16. The District Munsif, however, for reasons which I cannot follow, held that the decision, Exhibit II, was binding on neither side. I differ from both the District Munsif and the District Judge on this point and I accept that decision as conclusive against both parties. I might add that if the Survey Officer's decision is ignored and we were entitled to go into the evidence, I would be inclined to find, on a construction of the boundaries given in 1862-63 in the inam statement, Exhibit LXVII, as those agreed upon in the 1813 razinama, that the Dharmasanam boundary went up to the Kottaiyur-Karaikkudi big path, on the east, near B1 and included all the sites in dispute The word south east' has been omitted by the District Judge in setting out the boundaries according to Exhibit LXVII, and his finding that the big path mentioned in it as the eastern boundary and as running north to south is not the Kottaiyur path; but the far western big road is wholly against the description of the boundaries found in the document.
17. The result is that these suite, which relate to the sites west of the line B-B3 in the Court plan, Exhibit I, have to be dismissed, and the second appeals in those suits have to be allowed with costs of the Mahajanam defendants throughout.

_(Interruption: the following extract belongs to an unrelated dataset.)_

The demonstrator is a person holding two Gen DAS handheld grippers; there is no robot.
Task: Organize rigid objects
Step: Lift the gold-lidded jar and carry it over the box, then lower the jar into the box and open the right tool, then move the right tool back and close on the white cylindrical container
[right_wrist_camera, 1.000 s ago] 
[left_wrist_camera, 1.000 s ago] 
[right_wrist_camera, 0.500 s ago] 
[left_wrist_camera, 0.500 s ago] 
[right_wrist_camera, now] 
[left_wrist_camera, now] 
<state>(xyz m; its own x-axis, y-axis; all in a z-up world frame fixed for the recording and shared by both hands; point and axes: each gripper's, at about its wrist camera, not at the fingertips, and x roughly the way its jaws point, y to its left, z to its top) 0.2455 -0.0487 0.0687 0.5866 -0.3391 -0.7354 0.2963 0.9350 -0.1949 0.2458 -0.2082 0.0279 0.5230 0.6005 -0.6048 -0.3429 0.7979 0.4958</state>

The decrees in the plaintiff's favour in the suits which relate to the sites marked 16, 18 and 20 in the plan, which sites lie east of the above line, are confirmed, and those second appeals, namely, Nos. 1770, 1772 and 1774, are dismissed with costs of the plaintiff and Second Appeal No. 1760 is allowed in part (as regards the site, west of the line) and dismissed as regards the portions east of the line. The parties will bear their own costs in this case throughout.
18. Before dismissing these second appeals, I omitted to notice one contention of the appellants, namely, that the plaintiff's lessors (the Sivaganga estate lessees) having lost title by the expiry of their lease term during the pendency of these second appeals, the plaintiff also lost title during the course of the second appeals and these second appeals also have, therefore, to be allowed. We have, in second appeal, to deal mainly with the correctness of the lower Appellate Court's decision when it was pronounced, and we have been further told that the sub lease to plaintiff has been ratified by the Zemindar's managers. This contention is, therefore, rejected.
19. Memoranda of objections have been filed by the plaintiff in all the cases but pressed in four cases, namely, Nos. 1769, 1762, 1782 and 1787. In these it is contended that decrees for mesne profits should have been given and that the tenants ought not to have been allowed to remove the fixtures in some cases. There can be no doubt that the tenants put up the fixtures in the bona fide belief that they were entitled to enjoy the sites in perpetuity. Farther the plaintiff's title itself to the sites has been found against in these cases. The memoranda of objections filed by the plaintiff have to be dismissed, on this short ground that the plaintiff can have no right to the fixtures or to claim mesne profits when he was not entitled to the sites themselves, or on the ground that the defendants had bona fide belief in their title. In the suits out of which the four second appeals already mentioned arose, the lower Court's discretion, either to order future mesne profits or to refer the plaintiff to separate suits, has not been shown to be wrongly exercised and the memoranda in them are also dismissed and no order is made as to costs in the memoranda of objections.